What you will do> Print the data once more, exactly as given. Drop the pictures.

Recorded data>

##############################

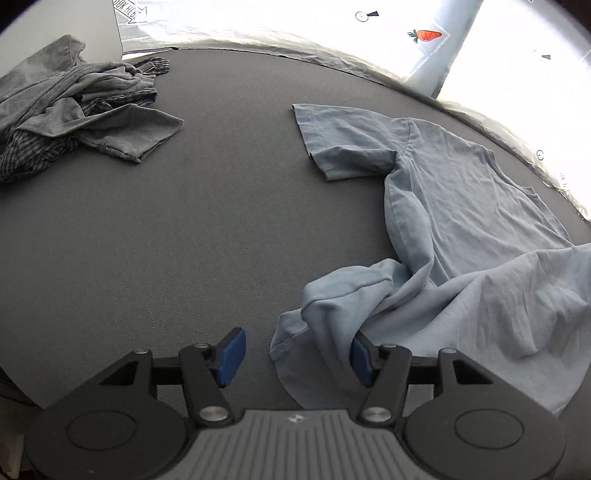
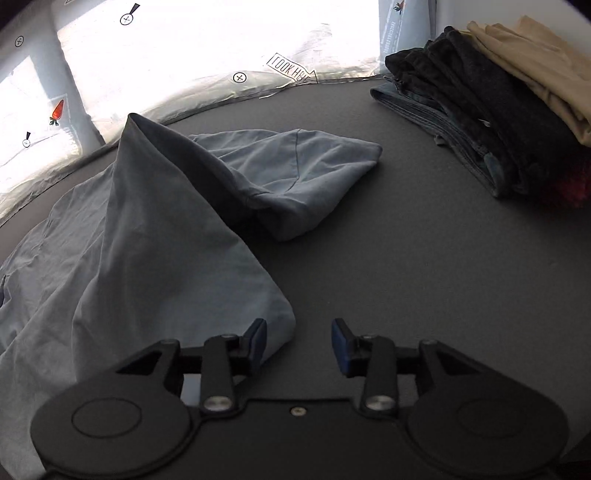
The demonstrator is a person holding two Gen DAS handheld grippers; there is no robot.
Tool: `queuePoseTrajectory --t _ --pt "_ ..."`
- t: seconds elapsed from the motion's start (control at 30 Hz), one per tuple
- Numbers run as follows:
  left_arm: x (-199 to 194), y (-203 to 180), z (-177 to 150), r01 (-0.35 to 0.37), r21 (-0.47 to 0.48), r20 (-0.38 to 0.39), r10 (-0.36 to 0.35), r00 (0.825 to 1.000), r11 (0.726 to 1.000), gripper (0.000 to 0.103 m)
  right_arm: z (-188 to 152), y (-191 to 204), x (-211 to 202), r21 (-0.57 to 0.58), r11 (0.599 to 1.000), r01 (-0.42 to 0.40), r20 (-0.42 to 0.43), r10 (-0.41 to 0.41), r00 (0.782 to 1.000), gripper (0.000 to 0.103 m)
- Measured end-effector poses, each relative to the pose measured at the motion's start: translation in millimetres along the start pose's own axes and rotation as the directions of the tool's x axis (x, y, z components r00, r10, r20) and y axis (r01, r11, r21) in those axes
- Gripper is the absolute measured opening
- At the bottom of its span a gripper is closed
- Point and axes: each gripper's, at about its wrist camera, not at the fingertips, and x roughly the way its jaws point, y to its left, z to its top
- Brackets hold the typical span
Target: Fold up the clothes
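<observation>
Looking down my left wrist view, I see the left gripper (image 1: 295, 356) with its blue-padded fingers (image 1: 231, 356) spread wide, holding nothing; a bunched corner of the light blue t-shirt (image 1: 461, 206) lies in the gap, draped against the pad on the right side of the frame, not pinched. That shirt sits on the dark grey desk (image 1: 166, 240), mostly right of centre, one short sleeve (image 1: 340, 144) laid flat toward the far edge, body creased and partly folded over itself near my gripper. Far left, well apart from the shirt, a rumpled pile of grey and plaid clothes (image 1: 77, 107). Bright plastic sheeting with a carrot sticker (image 1: 426, 35) runs along the far desk edge. Right wrist view: right gripper (image 2: 298, 343) also wide apart and empty, hovering over bare desk (image 2: 406, 258); the pad on the left of the frame is just beside the shirt hem, can't tell if touching. Same light blue t-shirt (image 2: 166, 240) rises in a peaked ridge here, with its sleeve (image 2: 306, 173) lying flat behind. Far right, a folded stack (image 2: 491, 110) of jeans, dark garments and a tan piece on top, near the desk corner, well apart from the shirt.
</observation>
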Motion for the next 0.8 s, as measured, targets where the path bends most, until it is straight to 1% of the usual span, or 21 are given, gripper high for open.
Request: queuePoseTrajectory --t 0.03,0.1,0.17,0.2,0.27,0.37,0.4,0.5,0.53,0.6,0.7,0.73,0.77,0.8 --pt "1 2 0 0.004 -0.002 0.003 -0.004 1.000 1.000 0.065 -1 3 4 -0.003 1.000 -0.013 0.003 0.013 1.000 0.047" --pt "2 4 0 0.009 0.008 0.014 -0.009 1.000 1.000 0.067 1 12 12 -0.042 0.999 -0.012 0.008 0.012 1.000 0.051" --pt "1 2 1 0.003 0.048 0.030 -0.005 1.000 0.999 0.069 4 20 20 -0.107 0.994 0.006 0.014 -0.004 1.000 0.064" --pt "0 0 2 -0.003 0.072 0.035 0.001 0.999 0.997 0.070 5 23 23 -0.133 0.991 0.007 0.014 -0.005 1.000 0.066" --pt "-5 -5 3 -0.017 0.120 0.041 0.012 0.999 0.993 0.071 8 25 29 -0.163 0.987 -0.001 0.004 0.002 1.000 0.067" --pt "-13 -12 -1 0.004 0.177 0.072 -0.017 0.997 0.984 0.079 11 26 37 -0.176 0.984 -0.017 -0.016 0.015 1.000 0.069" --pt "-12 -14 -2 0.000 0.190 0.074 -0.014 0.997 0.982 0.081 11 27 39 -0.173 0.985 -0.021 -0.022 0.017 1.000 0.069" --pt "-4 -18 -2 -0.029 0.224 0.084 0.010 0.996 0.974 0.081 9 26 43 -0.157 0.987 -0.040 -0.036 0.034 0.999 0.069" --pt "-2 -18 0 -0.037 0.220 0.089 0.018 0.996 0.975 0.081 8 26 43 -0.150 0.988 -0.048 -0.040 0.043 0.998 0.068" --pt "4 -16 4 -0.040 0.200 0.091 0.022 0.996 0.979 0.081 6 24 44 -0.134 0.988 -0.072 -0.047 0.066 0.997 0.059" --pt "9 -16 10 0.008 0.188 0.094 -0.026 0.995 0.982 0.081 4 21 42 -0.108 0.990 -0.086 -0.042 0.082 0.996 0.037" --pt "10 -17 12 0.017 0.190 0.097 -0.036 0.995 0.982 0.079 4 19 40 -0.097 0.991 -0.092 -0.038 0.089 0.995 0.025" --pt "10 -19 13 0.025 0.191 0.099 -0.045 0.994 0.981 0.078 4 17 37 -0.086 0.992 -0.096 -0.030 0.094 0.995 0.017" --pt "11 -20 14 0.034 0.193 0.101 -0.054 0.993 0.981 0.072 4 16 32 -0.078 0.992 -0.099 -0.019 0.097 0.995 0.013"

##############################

Response>
The demonstrator is a person holding two Gen DAS handheld grippers; there is no robot.
Tool: `queuePoseTrajectory --t _ --pt "_ ..."`
- t: seconds elapsed from the motion's start (control at 30 Hz), one per tuple
- Numbers run as follows:
  left_arm: x (-199 to 194), y (-203 to 180), z (-177 to 150), r01 (-0.35 to 0.37), r21 (-0.47 to 0.48), r20 (-0.38 to 0.39), r10 (-0.36 to 0.35), r00 (0.825 to 1.000), r11 (0.726 to 1.000), gripper (0.000 to 0.103 m)
  right_arm: z (-188 to 152), y (-191 to 204), x (-211 to 202), r21 (-0.57 to 0.58), r11 (0.599 to 1.000), r01 (-0.42 to 0.40), r20 (-0.42 to 0.43), r10 (-0.41 to 0.41), r00 (0.782 to 1.000), gripper (0.000 to 0.103 m)
- Measured end-effector poses, each relative to the pose measured at the motion's start: translation in millimetres along the start pose's own axes and rotation as the directions of the tool's x axis (x, y, z components r00, r10, r20) and y axis (r01, r11, r21) in those axes
- Gripper is the absolute measured opening
- At the bottom of its span a gripper is closed
- Point and axes: each gripper's, at about its wrist camera, not at the fingertips, and x roughly the way its jaws point, y to its left, z to its top
- Brackets hold the typical span
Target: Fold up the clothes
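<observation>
Looking down my left wrist view, I see the left gripper (image 1: 295, 356) with its blue-padded fingers (image 1: 231, 356) spread wide, holding nothing; a bunched corner of the light blue t-shirt (image 1: 461, 206) lies in the gap, draped against the pad on the right side of the frame, not pinched. That shirt sits on the dark grey desk (image 1: 166, 240), mostly right of centre, one short sleeve (image 1: 340, 144) laid flat toward the far edge, body creased and partly folded over itself near my gripper. Far left, well apart from the shirt, a rumpled pile of grey and plaid clothes (image 1: 77, 107). Bright plastic sheeting with a carrot sticker (image 1: 426, 35) runs along the far desk edge. Right wrist view: right gripper (image 2: 298, 343) also wide apart and empty, hovering over bare desk (image 2: 406, 258); the pad on the left of the frame is just beside the shirt hem, can't tell if touching. Same light blue t-shirt (image 2: 166, 240) rises in a peaked ridge here, with its sleeve (image 2: 306, 173) lying flat behind. Far right, a folded stack (image 2: 491, 110) of jeans, dark garments and a tan piece on top, near the desk corner, well apart from the shirt.
</observation>
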Motion for the next 0.8 s, as measured, targets where the path bends most, until it is straight to 1% of the usual span, or 21 are given, gripper high for open.
Request: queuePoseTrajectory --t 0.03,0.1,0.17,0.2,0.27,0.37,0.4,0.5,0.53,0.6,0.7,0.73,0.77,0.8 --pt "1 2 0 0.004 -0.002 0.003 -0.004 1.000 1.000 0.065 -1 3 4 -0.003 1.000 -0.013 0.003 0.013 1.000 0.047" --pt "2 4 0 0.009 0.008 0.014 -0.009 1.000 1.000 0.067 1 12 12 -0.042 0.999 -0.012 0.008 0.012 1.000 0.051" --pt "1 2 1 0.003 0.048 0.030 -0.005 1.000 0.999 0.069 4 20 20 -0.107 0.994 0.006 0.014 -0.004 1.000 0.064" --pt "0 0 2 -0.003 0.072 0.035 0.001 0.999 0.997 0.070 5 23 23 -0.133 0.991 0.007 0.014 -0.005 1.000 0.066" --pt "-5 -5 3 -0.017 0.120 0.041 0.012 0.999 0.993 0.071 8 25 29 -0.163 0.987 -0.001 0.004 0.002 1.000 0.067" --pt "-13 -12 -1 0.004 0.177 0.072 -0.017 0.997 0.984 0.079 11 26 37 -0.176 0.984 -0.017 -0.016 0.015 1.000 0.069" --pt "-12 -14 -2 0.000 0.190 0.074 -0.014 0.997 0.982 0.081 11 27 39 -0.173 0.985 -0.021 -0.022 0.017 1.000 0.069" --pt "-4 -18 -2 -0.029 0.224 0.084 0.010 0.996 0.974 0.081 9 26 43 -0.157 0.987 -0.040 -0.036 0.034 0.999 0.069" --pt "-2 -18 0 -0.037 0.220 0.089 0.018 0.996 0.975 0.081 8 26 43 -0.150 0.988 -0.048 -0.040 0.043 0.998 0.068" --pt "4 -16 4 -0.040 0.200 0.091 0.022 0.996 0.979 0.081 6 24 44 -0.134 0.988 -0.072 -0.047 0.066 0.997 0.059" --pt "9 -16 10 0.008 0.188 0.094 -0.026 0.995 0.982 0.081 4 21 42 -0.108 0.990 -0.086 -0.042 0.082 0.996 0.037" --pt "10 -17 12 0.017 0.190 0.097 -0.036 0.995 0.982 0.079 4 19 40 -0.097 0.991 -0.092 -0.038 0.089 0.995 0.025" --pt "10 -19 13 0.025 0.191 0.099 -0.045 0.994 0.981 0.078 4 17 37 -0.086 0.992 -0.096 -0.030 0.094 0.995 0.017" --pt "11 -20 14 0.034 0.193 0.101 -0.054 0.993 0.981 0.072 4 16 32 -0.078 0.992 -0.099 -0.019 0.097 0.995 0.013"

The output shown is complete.